5. Processes Shaping Diversity
6. Making Inferences from Diversity
Section III: Where and When Did Humans Originate?
7. Humans as Apes
8. What Genetic Changes Have Made Us Human?
9. Origins of Modern Humans
Section IV: How Did Humans Colonize the World?
10. The Distribution of Diversity
11. The Colonization of the Old World And Australia
12. Agricultural Expansions
13. Into New Found Lands
14. What Happens When Populations Meet?
Section V: How Is An Evolutionary Perspective Helpful?
15. Understanding the Past, Present and Future of Phenotypic Variation
16. Evolutionary Insights into Simple Genetic Diseases
17. Evolution and Complex Diseases
18. Identity and Identification
Mark Jobling is a Professor in the Department of Genetics at the University of Leicester, UK. Following a BA in Biochemistry and a DPhil in Genetics from the University of Oxford, he came to Leicester as an MRC Training Fellow in 1992, and has held a Wellcome Trust Senior Fellowship in Basic Biomedical Science since 1999. His research is in the area of human genetic diversity and the forces that pattern it, from mutation processes to cultural factors in human populations.
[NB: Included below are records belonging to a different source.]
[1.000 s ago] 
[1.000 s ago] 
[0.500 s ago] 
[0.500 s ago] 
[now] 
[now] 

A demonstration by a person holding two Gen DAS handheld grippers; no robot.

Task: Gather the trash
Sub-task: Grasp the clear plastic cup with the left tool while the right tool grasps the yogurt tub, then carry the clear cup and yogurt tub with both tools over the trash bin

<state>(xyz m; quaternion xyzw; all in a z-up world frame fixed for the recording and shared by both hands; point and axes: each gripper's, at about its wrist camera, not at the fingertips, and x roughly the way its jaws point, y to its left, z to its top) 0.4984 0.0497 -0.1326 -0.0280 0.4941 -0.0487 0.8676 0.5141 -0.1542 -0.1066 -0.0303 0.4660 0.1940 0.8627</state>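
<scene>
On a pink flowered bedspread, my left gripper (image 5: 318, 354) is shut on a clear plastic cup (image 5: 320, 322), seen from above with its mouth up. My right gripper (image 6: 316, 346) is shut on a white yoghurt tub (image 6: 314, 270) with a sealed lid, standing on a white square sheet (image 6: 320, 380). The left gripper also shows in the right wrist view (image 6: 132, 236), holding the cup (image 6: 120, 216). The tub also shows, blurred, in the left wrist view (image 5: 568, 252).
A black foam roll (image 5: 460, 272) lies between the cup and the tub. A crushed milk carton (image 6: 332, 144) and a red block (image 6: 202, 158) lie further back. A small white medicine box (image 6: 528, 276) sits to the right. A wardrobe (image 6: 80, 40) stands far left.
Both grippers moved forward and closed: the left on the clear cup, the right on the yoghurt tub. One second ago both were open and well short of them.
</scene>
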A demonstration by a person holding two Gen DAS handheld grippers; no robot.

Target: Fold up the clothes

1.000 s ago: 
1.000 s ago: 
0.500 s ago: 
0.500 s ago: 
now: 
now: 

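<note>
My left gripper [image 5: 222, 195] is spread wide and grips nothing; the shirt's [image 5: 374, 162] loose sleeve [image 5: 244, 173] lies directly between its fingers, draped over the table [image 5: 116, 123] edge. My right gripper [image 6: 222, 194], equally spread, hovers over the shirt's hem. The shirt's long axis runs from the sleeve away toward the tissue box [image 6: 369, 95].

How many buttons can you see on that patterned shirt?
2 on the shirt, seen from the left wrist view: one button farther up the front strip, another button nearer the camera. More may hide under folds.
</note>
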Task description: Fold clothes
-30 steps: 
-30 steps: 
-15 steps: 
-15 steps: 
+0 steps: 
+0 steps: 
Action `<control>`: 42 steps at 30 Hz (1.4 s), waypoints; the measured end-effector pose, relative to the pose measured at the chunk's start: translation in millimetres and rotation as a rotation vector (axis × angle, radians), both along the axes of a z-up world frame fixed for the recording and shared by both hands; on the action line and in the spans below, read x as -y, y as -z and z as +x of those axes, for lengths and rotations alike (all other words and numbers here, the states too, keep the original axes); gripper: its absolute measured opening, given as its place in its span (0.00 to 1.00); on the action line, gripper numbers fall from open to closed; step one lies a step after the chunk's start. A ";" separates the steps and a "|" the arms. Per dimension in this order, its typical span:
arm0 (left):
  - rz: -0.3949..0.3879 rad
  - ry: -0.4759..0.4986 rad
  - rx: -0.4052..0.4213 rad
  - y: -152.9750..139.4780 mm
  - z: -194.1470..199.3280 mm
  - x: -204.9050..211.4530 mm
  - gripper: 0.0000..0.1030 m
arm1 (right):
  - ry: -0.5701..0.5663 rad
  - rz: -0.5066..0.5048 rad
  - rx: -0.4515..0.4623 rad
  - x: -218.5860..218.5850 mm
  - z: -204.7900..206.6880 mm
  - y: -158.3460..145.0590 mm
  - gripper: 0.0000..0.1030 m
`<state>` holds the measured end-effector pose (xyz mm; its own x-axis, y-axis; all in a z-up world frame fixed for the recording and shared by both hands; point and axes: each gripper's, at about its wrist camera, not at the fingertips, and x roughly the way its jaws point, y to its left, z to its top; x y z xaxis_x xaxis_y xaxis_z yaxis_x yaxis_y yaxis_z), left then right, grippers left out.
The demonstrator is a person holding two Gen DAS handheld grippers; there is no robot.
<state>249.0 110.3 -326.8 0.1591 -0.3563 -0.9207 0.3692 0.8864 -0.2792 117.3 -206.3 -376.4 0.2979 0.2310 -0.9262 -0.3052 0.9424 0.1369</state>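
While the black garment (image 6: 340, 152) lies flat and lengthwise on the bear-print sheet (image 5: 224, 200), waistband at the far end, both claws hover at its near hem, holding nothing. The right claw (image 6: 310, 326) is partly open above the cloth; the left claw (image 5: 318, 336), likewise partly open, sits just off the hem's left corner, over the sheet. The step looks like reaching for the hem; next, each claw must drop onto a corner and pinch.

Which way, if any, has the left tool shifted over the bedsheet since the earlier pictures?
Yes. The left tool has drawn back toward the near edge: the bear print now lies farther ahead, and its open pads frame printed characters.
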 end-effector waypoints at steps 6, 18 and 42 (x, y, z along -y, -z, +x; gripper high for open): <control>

He has a long-term interest in the Y chromosome and its many peculiarities.
Ed Hollox is a Lecturer in the Department of Genetics at the University of Leicester, UK. Following a BA in Natural Sciences from the University of Cambridge and PhD in Genetics from University College London, he spent several years as a postdoc at the University of Nottingham before taking up his current post in 2006. His research interest is the natural genetic diversity of humans and other mammals, in particular the structural variation of genomes.
Matthew Hurles is a Senior Group Leader in Human Genetics at the Wellcome Trust Sanger Institute, Hinxton, UK. Following a BA in Biochemistry from the University of Oxford, he received his PhD in Genetics from the University of Leicester, and established his group at the Wellcome Trust Sanger Institute in 2003. His research interests are in medical and population genetics, with a long term interest in mutation processes and a current focus on the application of genome sequencing to the diagnosis of rare genetic disorders.
Toomas Kivisild is a Reader in the Department of Archaeology and Anthropology, University of Cambridge, UK. He received his PhD from University of Tartu, Estonia, and his earlier research focused on mitochondrial DNA variation in human populations. His current research interests are in human evolution and evolutionary population genetics, with a particular focus on questions relating global genetic population structure with evolutionary processes such as selection, drift, migrations and admixture.
Chris Tyler-Smith heads the Human Evolution team at The Wellcome Trust Sanger Institute, Hinxton, UK. He studied Biochemistry at the University of Oxford and received a PhD form the University of Edinburgh. His research interests include genetic variation in humans and gorillas, and the insights these provide into our evolutionary histories and disease susceptibilities.